• _Required work_: If an entry holds a picture, leave that picture out and reproduce everything else exactly.

===============

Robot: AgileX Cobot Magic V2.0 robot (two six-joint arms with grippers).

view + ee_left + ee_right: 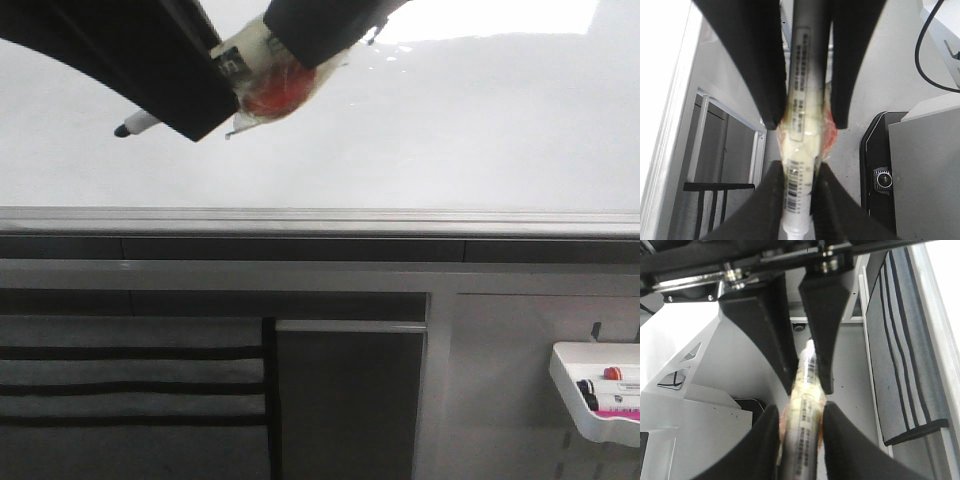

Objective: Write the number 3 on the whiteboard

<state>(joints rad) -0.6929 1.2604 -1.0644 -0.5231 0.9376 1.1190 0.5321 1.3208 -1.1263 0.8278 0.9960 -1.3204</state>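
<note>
The whiteboard fills the upper front view, glossy, with glare at the top right. No number 3 shows on it. A marker, wrapped in yellowish tape with a red patch, is held by both grippers at the top left. My left gripper is shut on it, and its black tip pokes out to the left over the board. My right gripper is shut on the other end. The left wrist view shows my left gripper shut on the marker. The right wrist view shows my right gripper shut on the marker.
A grey metal rail runs along the board's lower edge. A small white marker tray with spare markers hangs at the lower right. Below the rail are a striped grey panel and a dark cabinet panel.
</note>
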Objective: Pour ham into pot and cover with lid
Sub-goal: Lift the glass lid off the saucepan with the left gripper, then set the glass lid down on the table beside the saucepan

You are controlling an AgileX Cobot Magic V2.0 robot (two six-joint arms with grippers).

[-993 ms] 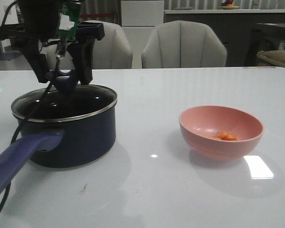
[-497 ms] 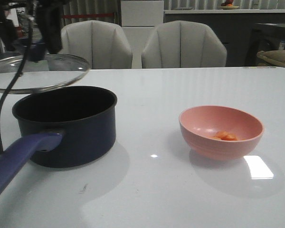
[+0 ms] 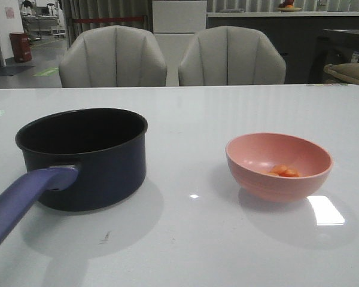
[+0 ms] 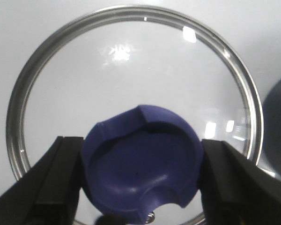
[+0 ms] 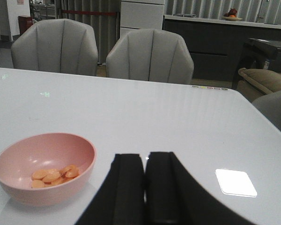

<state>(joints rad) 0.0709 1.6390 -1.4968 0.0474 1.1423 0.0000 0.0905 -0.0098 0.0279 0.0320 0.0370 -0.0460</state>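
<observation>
The dark navy pot (image 3: 84, 158) stands uncovered at the left of the table, its purple-blue handle (image 3: 21, 203) pointing toward the near left corner. In the left wrist view the clear glass lid (image 4: 51, 117) with its metal rim hangs over the white table, and my left gripper (image 4: 140, 180) is shut on its dark blue knob (image 4: 140, 164). Several orange-pink pieces of ham (image 3: 284, 171) (image 5: 54, 176) lie in the pink bowl (image 3: 279, 166) (image 5: 44, 166) at the right. My right gripper (image 5: 145, 159) is shut and empty, near the bowl. Neither gripper shows in the front view.
Two grey chairs (image 3: 113, 57) (image 3: 230, 57) stand behind the table's far edge. A bright light patch (image 3: 325, 210) reflects off the glossy tabletop near the bowl. In the left wrist view the pot's dark edge (image 4: 278, 126) shows beside the lid.
The left gripper lifted the lid off the pot, carried it up and to the left, and both have left the front view. Bowl and pot have not moved.
</observation>
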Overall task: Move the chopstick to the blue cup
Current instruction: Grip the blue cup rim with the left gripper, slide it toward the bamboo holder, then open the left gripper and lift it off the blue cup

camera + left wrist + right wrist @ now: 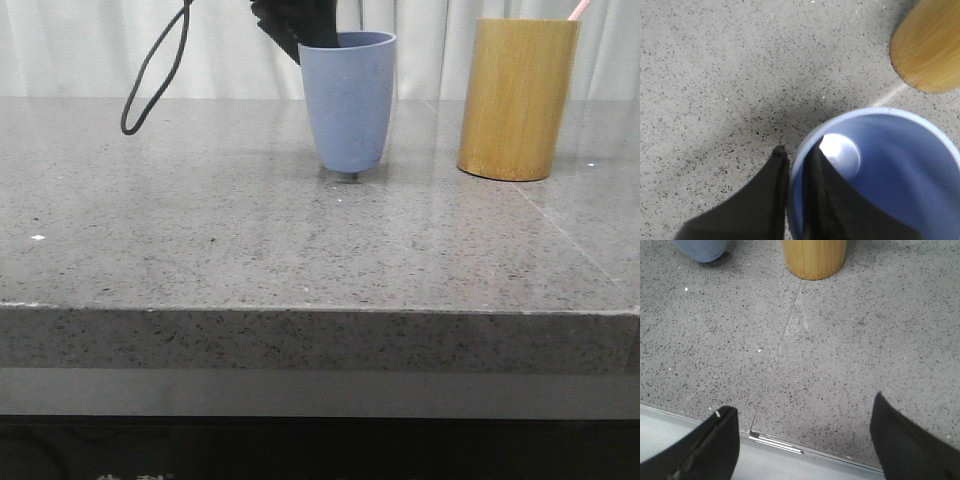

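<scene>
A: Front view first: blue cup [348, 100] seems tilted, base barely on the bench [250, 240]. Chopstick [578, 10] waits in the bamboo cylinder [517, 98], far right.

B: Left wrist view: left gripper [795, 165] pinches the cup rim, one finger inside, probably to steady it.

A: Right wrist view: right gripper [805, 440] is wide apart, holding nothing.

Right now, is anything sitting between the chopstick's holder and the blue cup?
Nothing visible. The chopstick stands in the bamboo holder, and bare table separates it from the blue cup, gripped at the rim by the left gripper.
</scene>
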Controlling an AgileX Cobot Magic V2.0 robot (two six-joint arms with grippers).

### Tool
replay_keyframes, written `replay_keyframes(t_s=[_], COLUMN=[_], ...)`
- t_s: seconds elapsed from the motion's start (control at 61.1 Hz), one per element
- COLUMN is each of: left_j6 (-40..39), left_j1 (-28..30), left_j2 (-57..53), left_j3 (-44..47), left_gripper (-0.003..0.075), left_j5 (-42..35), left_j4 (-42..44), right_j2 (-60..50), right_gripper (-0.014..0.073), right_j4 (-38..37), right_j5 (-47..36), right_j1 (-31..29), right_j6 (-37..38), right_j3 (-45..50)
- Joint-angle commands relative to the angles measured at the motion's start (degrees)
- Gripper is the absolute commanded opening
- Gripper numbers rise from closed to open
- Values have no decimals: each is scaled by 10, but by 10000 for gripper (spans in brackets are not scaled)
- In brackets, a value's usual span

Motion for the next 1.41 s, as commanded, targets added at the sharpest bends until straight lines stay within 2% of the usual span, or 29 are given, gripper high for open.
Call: replay_keyframes(t_s=[0.0, 0.393, 0.475, 0.606, 0.704, 0.802, 1.064, 1.276, 1.391], left_j6=[-4, -4, -4, -4, -4, -4, -4, -4, -4], left_j1=[-4, -4, -4, -4, -4, -4, -4, -4, -4], left_j2=[-34, -26, -25, -25, -25, -26, -51, -103, -141], left_j3=[-19, -19, -19, -19, -19, -19, -19, -19, -19], left_gripper=[23, 24, 48, 167, 326, 402, 393, 368, 367], left_j5=[-22, -24, -23, -23, -25, -28, -40, -40, -40], left_j4=[-6, -5, -5, -5, -9, -13, -13, -13, -13], right_j2=[2, 2, 2, 2, 2, 2, 2, 2, 11], right_gripper=[560, 560, 560, 560, 560, 560, 560, 560, 560], right_j4=[12, 12, 12, 12, 12, 12, 11, -3, -9], right_j5=[-26, -20, -20, -20, -20, -20, -24, -60, -79], right_j1=[1, 1, 1, 1, 1, 1, 1, 0, -20], right_j6=[-5, -5, -5, -5, -5, -5, -5, -5, 6], right_j3=[-20, -20, -20, -20, -20, -20, -20, -20, -35])
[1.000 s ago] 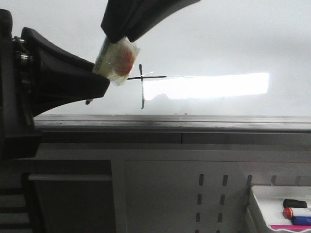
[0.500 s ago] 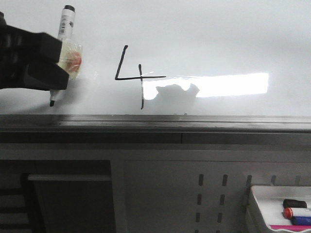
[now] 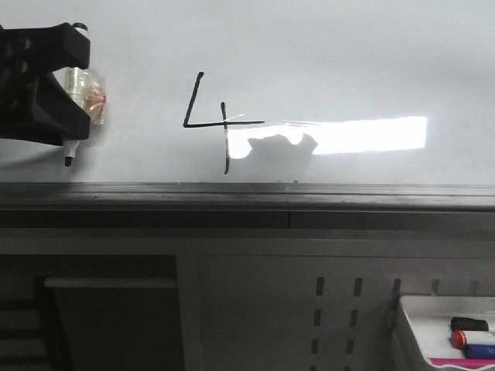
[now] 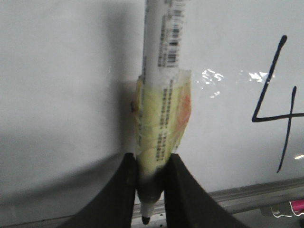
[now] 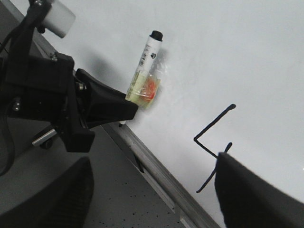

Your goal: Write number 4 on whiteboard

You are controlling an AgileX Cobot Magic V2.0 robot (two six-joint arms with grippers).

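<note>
The number 4 (image 3: 209, 124) stands in thin black strokes on the whiteboard (image 3: 348, 62), left of a bright glare. My left gripper (image 3: 76, 93) is well left of it, shut on a white marker (image 3: 87, 100) wrapped in yellowish tape, black tip down near the ledge (image 3: 247, 197). In the left wrist view the fingers (image 4: 183, 194) clamp the marker (image 4: 161, 118) just above its tip, with the 4 (image 4: 268, 78) beside it. The right wrist view shows the marker (image 5: 145, 61), the left gripper (image 5: 128, 107) and the 4 (image 5: 213, 122). My right gripper (image 5: 152, 204) is open and empty.
A small white tray (image 3: 410, 332) with several markers sits low at the right, below the board. A grey perforated panel (image 3: 271, 309) lies under the ledge. A dark silhouette reflects in the glare (image 3: 282, 147).
My left gripper, which covered the 4's left side a second ago, has moved left along the board with the marker. The whole 4 now shows.
</note>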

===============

• _Response_:
Robot: AgileX Cobot Magic V2.0 robot (two six-joint arms with grippers).

view + ee_left + ee_right: 

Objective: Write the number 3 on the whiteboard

<state>(joints rad) -0.6929 1.2604 -1.0644 -0.5231 0.9376 1.1190 0.5321 1.3208 -1.1263 0.8278 0.9960 -1.3204</state>
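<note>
The whiteboard fills the upper front view, glossy, with glare at the top right. No number 3 shows on it. A marker, wrapped in yellowish tape with a red patch, is held by both grippers at the top left. My left gripper is shut on it, and its black tip pokes out to the left over the board. My right gripper is shut on the other end. The left wrist view shows my left gripper shut on the marker. The right wrist view shows my right gripper shut on the marker.
A grey metal rail runs along the board's lower edge. A small white marker tray with spare markers hangs at the lower right. Below the rail are a striped grey panel and a dark cabinet panel.
</note>
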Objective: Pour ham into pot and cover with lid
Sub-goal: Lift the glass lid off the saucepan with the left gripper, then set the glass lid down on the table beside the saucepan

You are controlling an AgileX Cobot Magic V2.0 robot (two six-joint arms with grippers).

[-993 ms] 
[-497 ms] 
[+0 ms] 
[+0 ms] 
[+0 ms] 

<state>(joints rad) 0.0709 1.6390 -1.4968 0.0474 1.1423 0.0000 0.0905 -0.0098 0.0279 0.0320 0.0370 -0.0460</state>
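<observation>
The dark navy pot (image 3: 84, 158) stands uncovered at the left of the table, its purple-blue handle (image 3: 21, 203) pointing toward the near left corner. In the left wrist view the clear glass lid (image 4: 51, 117) with its metal rim hangs over the white table, and my left gripper (image 4: 140, 180) is shut on its dark blue knob (image 4: 140, 164). Several orange-pink pieces of ham (image 3: 284, 171) (image 5: 54, 176) lie in the pink bowl (image 3: 279, 166) (image 5: 44, 166) at the right. My right gripper (image 5: 145, 159) is shut and empty, near the bowl. Neither gripper shows in the front view.
Two grey chairs (image 3: 113, 57) (image 3: 230, 57) stand behind the table's far edge. A bright light patch (image 3: 325, 210) reflects off the glossy tabletop near the bowl. In the left wrist view the pot's dark edge (image 4: 278, 126) shows beside the lid.
The left gripper lifted the lid off the pot, carried it up and to the left, and both have left the front view. Bowl and pot have not moved.
</observation>
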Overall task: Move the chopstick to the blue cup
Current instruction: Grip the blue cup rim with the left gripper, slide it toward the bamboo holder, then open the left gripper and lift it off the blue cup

camera + left wrist + right wrist @ now: 

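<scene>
A: Front view first: blue cup [348, 100] seems tilted, base barely on the bench [250, 240]. Chopstick [578, 10] waits in the bamboo cylinder [517, 98], far right.

B: Left wrist view: left gripper [795, 165] pinches the cup rim, one finger inside, probably to steady it.

A: Right wrist view: right gripper [805, 440] is wide apart, holding nothing.

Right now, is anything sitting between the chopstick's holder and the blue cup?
Nothing visible. The chopstick stands in the bamboo holder, and bare table separates it from the blue cup, gripped at the rim by the left gripper.
</scene>
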Controlling an AgileX Cobot Magic V2.0 robot (two six-joint arms with grippers).

### Tool
replay_keyframes, written `replay_keyframes(t_s=[_], COLUMN=[_], ...)`
- t_s: seconds elapsed from the motion's start (control at 61.1 Hz), one per element
- COLUMN is each of: left_j6 (-40..39), left_j1 (-28..30), left_j2 (-57..53), left_j3 (-44..47), left_gripper (-0.003..0.075), left_j5 (-42..35), left_j4 (-42..44), right_j2 (-60..50), right_gripper (-0.014..0.073), right_j4 (-38..37), right_j5 (-47..36), right_j1 (-31..29), right_j6 (-37..38), right_j3 (-45..50)
- Joint-angle commands relative to the angles measured at the motion's start (degrees)
- Gripper is the absolute commanded opening
- Gripper numbers rise from closed to open
- Values have no decimals: each is scaled by 10, but by 10000 for gripper (spans in brackets are not scaled)
- In brackets, a value's usual span

Motion for the next 1.41 s, as commanded, targets added at the sharpest bends until straight lines stay within 2% of the usual span, or 29 are given, gripper high for open.
Call: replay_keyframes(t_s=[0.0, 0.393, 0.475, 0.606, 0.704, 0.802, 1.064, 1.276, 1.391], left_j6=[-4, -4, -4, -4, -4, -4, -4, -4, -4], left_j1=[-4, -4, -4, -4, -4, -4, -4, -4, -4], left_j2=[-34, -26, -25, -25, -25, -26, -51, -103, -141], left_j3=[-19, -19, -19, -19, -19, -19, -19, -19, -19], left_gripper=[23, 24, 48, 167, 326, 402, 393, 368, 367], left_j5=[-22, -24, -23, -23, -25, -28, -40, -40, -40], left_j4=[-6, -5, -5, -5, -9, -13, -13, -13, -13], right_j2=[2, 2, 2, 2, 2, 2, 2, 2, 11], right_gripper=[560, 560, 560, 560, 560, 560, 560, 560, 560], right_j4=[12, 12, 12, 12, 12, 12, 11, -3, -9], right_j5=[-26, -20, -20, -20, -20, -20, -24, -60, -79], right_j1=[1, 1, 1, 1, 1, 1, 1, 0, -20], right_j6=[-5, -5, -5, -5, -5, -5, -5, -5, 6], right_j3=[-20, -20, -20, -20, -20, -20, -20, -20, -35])
[1.000 s ago] 
[0.500 s ago] 
[now] 
[now] 
[now] 

Your goal: Write number 4 on whiteboard

You are controlling an AgileX Cobot Magic V2.0 robot (two six-joint arms with grippers).

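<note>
The number 4 (image 3: 209, 124) stands in thin black strokes on the whiteboard (image 3: 348, 62), left of a bright glare. My left gripper (image 3: 76, 93) is well left of it, shut on a white marker (image 3: 87, 100) wrapped in yellowish tape, black tip down near the ledge (image 3: 247, 197). In the left wrist view the fingers (image 4: 183, 194) clamp the marker (image 4: 161, 118) just above its tip, with the 4 (image 4: 268, 78) beside it. The right wrist view shows the marker (image 5: 145, 61), the left gripper (image 5: 128, 107) and the 4 (image 5: 213, 122). My right gripper (image 5: 152, 204) is open and empty.
A small white tray (image 3: 410, 332) with several markers sits low at the right, below the board. A grey perforated panel (image 3: 271, 309) lies under the ledge. A dark silhouette reflects in the glare (image 3: 282, 147).
My left gripper, which covered the 4's left side a second ago, has moved left along the board with the marker. The whole 4 now shows.
</note>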

Nothing further is needed to complete the exercise.